Regionales Bauholz von hier ist in keiner Weise schlechter. Wird dieses korrekt verbaut und nicht dauerhaft der Nässe ausgesetzt ist die Dauerhaftigkeit die Selbe. 

Was kostet ein Angebot?

Vernünftige Planungen und verbindliche Angebote erfordern einiges an Zeit. Das beginnt mit Zeichnungen, über die statische Ermittlung der Holzabmessungen bis hin zu Preisanfragen bei Händlern und Vor-Ort Terminen zur Einschätzung der Zuwegung. 

Aus dem Grund berechne ich im Vorfeld 59€ für die Bausatzplanung und 159€ für ein schlüsselfertiges Modell. Die Kosten werden bei Auftragserteilung selbstverständlich gutgeschrieben.

Welche Vorarbeiten sind für die Montage zu erledigen?

Soll ein Bausatz oder schlüsselfertiges Modell durch mich montiert werden, sind ein Stromanschluss 230V und das fertige, ebene und tragfähige Fundament durch Sie zu erstellen. Gern vermittle ich Tiefbaufirmen die sich gut im Bereich Erdarbeiten auskennen. Denn für mich gilt "Schuster bei seinen Leisten".

Welches Fundament ist das Richtige?

Das im Internet so oft beschriebene Gehwegplatten-Fundament ist aus fachlicher Sicht schade um die Arbeit.

Einerseits steht das Holz dauerhaft im Nassen (mind. 15cm Spritzschutz nötig), zum Anderen bietet es keinerlei Möglichkeit das Gebäude vernüfig zu befestigen.

Ich empfehle ein Streifenfundament wenn die Fläche im Inneren gepflastert werden soll.

Oder alternativ ein Punktfundament mit daraufliegender Holzbalkenlage und Dielung. Oben steht dann das Fachwerk. Hier kann man anstatt Beton auch gern große Natursteine verwenden. Ideal wenn man kein Freund des Betons ist.

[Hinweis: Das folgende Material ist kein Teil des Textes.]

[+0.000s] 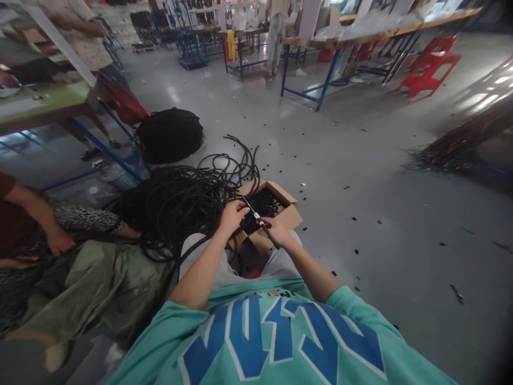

Baut Ihr nur Standartmodelle oder auch indiviuelle Häuschen?

Individuelle Modelle sind selbstverständlich machbar. Schicken Sie mir dafür gern eine Anfrage mit Zeichnungen und Skizzen zu. 

Mit den Bausätzen möchte ich eine erschwingliche Möglichkeit anbieten, dass sind jeder ein Fachwerkhäuschen zum Festpreis bauen kann. Die Bausätze sind dann etwas günstiger als vergleichbare Einzelanfertigungen.

Warum sind die Häuschem teurer als im Internet?

Ich bin stolz darauf hier in der Oberlausitz mein Handwerk auszuüben. Damit gehen auch höhere Sozialabgaben und Steuern einher die ein Produzent in Osteuropa nicht hat.

Die Fachwerkbauweise unterscheidet sich jedoch so erheblich zur Blockbauweise dass ein Preisvergleich nicht ratsam ist. Achten Sie eher auf Materialstärken, handwerkliche Qualität und konstruktive Details die die Lebensdauer Ihres Gartenhauses beeinflussen.

Benötige ich eine Baugenehmigung?

Wenn es einen Weltmeister in Bürokratie gibt, ist es vermutlich Deutschland. So auch im Baurecht.

Vereinfacht gesagt, können Sie in Sachsen alle Gebäude bis zu 75m3 umbauter Raum und maximaler mittlerer Wandhöhe (nicht Firsthöhe!) von drei Metern ohne Baugenehmigung errichten. Dies gilt nicht im Außenbereich, z.B. am Waldrand.  (siehe SächsBO §61 ff.)

Wie immer bestätigen auch hier Ausnahmen die Regel.

Mein Tipp: fragen Sie freundlich bei Ihrer Gemeinde oder Stadt nach und zeigen Sie ein Bild, als Beispiel,  wie ihr Fachwerkhäuschen aussehen soll. Freundlich bleiben, denn der Ton macht die Musik.